**TASK DETAILS:** Retype the records below from their first line through the line containing "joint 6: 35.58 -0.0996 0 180", and include nothing else.

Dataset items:
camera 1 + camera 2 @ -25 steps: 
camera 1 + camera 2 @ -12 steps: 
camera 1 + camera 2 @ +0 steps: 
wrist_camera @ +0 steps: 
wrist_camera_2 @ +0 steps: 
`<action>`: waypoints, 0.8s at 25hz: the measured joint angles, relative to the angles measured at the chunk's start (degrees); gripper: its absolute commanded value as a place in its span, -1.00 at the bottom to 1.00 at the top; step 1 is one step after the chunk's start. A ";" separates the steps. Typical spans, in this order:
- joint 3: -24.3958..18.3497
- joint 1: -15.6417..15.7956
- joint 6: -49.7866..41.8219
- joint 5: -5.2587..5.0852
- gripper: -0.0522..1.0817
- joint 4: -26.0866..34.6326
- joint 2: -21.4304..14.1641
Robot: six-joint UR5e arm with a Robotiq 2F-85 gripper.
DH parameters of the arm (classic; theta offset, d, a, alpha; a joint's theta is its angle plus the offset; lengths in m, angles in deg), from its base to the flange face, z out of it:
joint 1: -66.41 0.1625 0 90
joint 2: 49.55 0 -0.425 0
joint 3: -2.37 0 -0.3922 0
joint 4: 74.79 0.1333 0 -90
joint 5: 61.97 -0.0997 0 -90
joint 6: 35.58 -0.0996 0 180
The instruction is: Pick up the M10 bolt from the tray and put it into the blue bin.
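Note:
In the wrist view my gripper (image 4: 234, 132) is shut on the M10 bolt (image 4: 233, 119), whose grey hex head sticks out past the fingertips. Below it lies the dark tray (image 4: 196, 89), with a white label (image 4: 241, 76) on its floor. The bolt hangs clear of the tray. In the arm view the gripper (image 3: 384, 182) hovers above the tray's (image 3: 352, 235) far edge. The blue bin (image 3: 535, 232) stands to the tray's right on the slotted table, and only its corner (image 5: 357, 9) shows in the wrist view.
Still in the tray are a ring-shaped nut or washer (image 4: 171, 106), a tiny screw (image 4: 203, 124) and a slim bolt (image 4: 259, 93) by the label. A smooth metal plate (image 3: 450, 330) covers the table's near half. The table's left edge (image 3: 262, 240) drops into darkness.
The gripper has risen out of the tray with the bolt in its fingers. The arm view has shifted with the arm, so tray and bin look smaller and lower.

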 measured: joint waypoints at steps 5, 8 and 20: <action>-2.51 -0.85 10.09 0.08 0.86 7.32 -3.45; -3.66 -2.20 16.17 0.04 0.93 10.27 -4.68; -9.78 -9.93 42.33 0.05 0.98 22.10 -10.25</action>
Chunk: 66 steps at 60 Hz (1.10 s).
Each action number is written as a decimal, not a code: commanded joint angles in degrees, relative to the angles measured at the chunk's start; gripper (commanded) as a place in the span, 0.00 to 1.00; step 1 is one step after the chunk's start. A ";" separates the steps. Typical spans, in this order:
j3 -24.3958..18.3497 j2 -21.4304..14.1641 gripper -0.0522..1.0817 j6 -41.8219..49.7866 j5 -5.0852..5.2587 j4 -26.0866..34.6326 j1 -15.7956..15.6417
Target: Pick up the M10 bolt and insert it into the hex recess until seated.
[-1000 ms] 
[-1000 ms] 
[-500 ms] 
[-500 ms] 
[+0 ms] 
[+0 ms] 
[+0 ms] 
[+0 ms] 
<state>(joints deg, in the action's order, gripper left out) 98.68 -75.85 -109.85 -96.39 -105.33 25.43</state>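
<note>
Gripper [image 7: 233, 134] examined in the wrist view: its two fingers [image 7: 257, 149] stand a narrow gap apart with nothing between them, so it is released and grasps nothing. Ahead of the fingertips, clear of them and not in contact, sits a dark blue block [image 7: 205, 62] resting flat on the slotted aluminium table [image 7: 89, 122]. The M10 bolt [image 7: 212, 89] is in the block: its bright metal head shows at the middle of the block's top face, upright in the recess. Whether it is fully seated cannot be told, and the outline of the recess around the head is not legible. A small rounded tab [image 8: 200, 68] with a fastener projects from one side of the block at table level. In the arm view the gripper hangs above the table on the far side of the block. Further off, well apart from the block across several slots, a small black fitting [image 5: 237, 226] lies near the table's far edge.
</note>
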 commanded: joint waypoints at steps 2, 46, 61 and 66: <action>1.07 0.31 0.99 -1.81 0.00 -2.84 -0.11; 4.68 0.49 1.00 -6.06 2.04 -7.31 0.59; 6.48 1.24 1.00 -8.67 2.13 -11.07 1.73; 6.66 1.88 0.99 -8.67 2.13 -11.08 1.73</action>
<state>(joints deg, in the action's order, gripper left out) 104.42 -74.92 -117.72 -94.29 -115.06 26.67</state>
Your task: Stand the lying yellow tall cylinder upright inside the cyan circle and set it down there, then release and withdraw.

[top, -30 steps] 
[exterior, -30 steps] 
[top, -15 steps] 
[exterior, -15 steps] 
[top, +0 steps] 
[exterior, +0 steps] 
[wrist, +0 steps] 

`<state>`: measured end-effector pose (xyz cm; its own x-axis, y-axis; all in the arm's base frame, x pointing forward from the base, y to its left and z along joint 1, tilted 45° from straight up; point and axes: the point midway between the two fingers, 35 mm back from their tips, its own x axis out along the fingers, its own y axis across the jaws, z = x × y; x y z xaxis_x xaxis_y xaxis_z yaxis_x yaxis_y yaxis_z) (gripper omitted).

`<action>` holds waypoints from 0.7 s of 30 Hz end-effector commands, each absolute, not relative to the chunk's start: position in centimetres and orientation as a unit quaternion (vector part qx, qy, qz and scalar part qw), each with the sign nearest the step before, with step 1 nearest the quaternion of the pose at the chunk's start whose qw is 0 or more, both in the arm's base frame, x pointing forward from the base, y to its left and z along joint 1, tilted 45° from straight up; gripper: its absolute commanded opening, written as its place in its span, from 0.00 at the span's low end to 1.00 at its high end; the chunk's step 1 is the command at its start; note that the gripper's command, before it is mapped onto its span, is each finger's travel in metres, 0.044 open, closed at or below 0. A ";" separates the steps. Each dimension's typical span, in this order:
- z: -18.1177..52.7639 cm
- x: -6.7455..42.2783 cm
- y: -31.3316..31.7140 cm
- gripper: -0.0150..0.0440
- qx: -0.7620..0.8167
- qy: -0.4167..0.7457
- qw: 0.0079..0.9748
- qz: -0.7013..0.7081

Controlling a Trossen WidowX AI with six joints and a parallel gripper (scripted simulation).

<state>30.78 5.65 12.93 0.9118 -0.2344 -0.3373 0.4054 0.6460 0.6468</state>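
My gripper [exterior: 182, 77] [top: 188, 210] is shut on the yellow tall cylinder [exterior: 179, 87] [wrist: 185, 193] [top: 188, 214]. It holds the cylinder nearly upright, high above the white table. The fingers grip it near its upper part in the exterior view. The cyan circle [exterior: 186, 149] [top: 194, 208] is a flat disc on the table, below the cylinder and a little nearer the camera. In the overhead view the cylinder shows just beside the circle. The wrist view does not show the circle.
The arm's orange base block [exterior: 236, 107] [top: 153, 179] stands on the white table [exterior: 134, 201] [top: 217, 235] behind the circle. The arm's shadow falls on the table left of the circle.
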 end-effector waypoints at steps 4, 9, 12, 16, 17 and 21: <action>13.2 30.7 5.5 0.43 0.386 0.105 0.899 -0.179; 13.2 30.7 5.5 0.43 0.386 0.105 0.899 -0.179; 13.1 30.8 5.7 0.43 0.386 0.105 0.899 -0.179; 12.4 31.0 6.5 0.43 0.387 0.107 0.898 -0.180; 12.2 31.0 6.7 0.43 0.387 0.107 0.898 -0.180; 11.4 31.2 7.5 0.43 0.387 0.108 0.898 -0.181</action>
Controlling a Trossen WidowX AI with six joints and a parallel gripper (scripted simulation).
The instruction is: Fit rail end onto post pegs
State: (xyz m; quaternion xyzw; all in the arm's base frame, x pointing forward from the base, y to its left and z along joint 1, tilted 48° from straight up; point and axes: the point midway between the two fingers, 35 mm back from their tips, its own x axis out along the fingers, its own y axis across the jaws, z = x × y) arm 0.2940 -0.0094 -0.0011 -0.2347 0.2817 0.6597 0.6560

**EXPECTED ANSWER:**
camera 1 + camera 2 @ -25 steps: 
camera 1 + camera 2 @ -12 steps: 
camera 1 + camera 2 @ +0 steps: 
wrist_camera @ +0 steps: 
wrist_camera_2 @ +0 steps: 
`<action>`: waypoints, 0.8s at 25hz: the measured joint angles, relative to the angles measured at the chunk's start (degrees); gripper: its absolute commanded value as a place in its span, -1.00 at the bottom to 1.00 at the top; step 1 is one step after the chunk's start. A ";" separates the steps. Typical spans, in this order:
- joint 3: -24.3958..18.3497
- joint 1: -15.6417..15.7956
- joint 6: -49.7866..41.8219
- joint 5: -5.2587..5.0852
- gripper: -0.0522..1.0817
- joint 4: -26.0866..34.6326
- joint 2: -21.4304..14.1641
Robot: six-joint UR5e arm with a Robotiq 2F-85 gripper.
DH parameters of the arm (classic; theta offset, d, a, alpha; a joint's theta is its angle plus the offset; lengths in m, angles in deg), from its base to the flange face, z out of it:
joint 1: -66.41 0.1625 0 90
joint 2: 49.55 0 -0.425 0
joint 3: -2.37 0 -0.3922 0
joint 4: 74.79 0.1333 0 -90
joint 5: 61.97 -0.0997 0 -90
joint 6: 35.58 -0.0996 0 180

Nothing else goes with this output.